> MATERIALS PROVIDED

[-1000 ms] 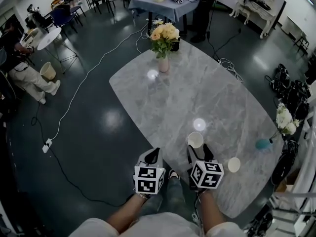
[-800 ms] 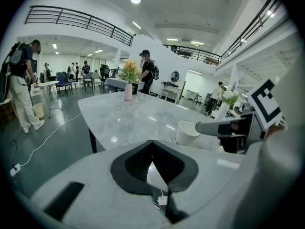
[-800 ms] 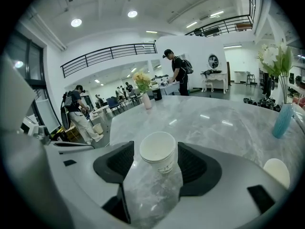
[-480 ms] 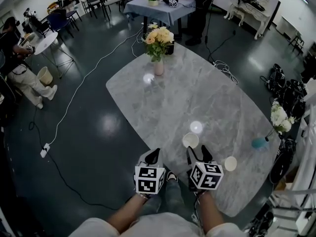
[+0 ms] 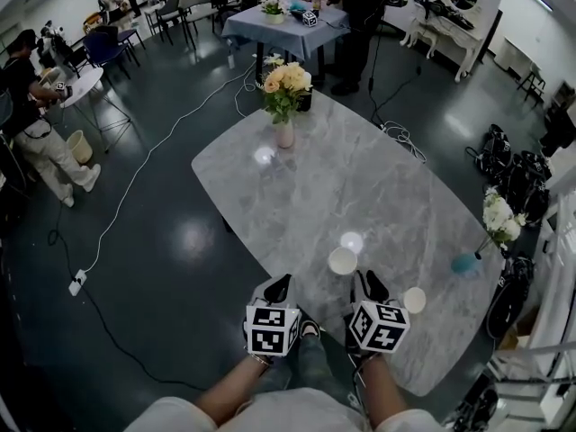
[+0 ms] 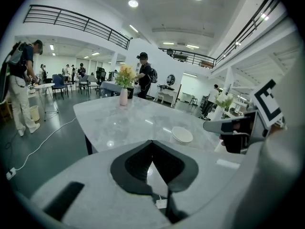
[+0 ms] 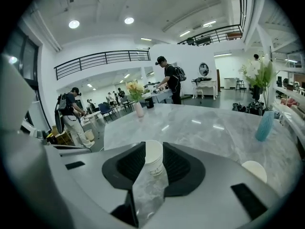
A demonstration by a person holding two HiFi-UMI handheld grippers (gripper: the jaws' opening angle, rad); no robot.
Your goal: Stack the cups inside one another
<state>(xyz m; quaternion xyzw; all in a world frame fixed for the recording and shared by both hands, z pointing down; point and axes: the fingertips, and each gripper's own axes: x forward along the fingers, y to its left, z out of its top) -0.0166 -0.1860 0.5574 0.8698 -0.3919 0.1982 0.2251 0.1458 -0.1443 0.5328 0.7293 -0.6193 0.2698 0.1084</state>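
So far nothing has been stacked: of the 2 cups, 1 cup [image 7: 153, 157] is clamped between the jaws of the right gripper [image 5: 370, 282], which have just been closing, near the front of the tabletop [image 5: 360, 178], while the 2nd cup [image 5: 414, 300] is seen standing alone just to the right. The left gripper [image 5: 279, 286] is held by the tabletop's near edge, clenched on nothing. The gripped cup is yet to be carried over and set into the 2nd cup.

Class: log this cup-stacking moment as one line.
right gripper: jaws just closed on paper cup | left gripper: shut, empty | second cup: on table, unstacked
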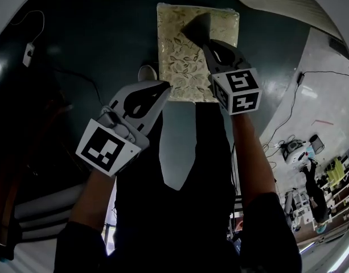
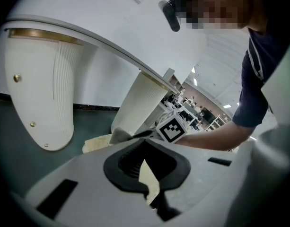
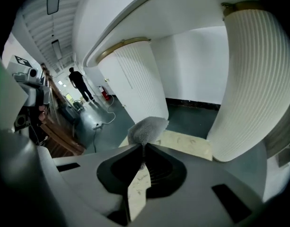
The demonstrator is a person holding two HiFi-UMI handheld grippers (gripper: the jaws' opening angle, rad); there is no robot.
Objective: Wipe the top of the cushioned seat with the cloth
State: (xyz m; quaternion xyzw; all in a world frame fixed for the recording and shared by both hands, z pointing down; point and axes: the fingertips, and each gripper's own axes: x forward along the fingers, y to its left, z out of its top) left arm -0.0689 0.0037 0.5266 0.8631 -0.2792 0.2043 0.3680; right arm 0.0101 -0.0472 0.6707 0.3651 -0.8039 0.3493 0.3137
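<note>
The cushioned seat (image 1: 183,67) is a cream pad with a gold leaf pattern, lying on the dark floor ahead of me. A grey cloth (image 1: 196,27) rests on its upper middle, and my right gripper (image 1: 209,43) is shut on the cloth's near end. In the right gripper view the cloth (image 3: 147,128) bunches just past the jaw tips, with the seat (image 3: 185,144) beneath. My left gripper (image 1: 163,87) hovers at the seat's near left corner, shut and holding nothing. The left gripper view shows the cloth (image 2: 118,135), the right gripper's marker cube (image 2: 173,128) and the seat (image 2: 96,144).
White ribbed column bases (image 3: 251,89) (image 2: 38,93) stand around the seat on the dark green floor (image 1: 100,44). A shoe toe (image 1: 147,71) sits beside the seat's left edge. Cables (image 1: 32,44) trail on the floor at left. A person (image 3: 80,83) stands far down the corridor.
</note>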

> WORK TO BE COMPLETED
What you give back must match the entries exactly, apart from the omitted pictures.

> ANSWER AREA
[-1000 ms] 
[-800 ms] 
[-800 ms] 
[-480 ms] 
[+0 ms] 
[+0 ms] 
[+0 ms] 
A demonstration by a person holding two HiFi-UMI handheld grippers (gripper: the jaws' opening angle, rad); no robot.
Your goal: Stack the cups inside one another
<state>(xyz m; quaternion xyzw; all in a world frame fixed for the recording and shared by both hands, z pointing down; point and axes: the fingertips, and each gripper's own axes: x forward along the fingers, y to its left, z out of its top) -0.0166 -0.1860 0.5574 0.8698 -0.3919 0.1982 0.2251 0.1458 -0.1443 0.5328 0.7293 -0.6193 0.2698 0.1084</state>
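So far nothing has been stacked: of the 2 cups, 1 cup [image 7: 153, 157] is clamped between the jaws of the right gripper [image 5: 370, 282], which have just been closing, near the front of the tabletop [image 5: 360, 178], while the 2nd cup [image 5: 414, 300] is seen standing alone just to the right. The left gripper [image 5: 279, 286] is held by the tabletop's near edge, clenched on nothing. The gripped cup is yet to be carried over and set into the 2nd cup.

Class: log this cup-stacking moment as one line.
right gripper: jaws just closed on paper cup | left gripper: shut, empty | second cup: on table, unstacked
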The demonstrator is a person holding two HiFi-UMI handheld grippers (gripper: the jaws' opening angle, rad); there is no robot.
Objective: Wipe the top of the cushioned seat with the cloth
State: (xyz m; quaternion xyzw; all in a world frame fixed for the recording and shared by both hands, z pointing down; point and axes: the fingertips, and each gripper's own axes: x forward along the fingers, y to its left, z out of its top) left arm -0.0689 0.0037 0.5266 0.8631 -0.2792 0.2043 0.3680; right arm 0.0101 -0.0472 0.6707 0.3651 -0.8039 0.3493 0.3137
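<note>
The cushioned seat (image 1: 183,67) is a cream pad with a gold leaf pattern, lying on the dark floor ahead of me. A grey cloth (image 1: 196,27) rests on its upper middle, and my right gripper (image 1: 209,43) is shut on the cloth's near end. In the right gripper view the cloth (image 3: 147,128) bunches just past the jaw tips, with the seat (image 3: 185,144) beneath. My left gripper (image 1: 163,87) hovers at the seat's near left corner, shut and holding nothing. The left gripper view shows the cloth (image 2: 118,135), the right gripper's marker cube (image 2: 173,128) and the seat (image 2: 96,144).
White ribbed column bases (image 3: 251,89) (image 2: 38,93) stand around the seat on the dark green floor (image 1: 100,44). A shoe toe (image 1: 147,71) sits beside the seat's left edge. Cables (image 1: 32,44) trail on the floor at left. A person (image 3: 80,83) stands far down the corridor.
</note>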

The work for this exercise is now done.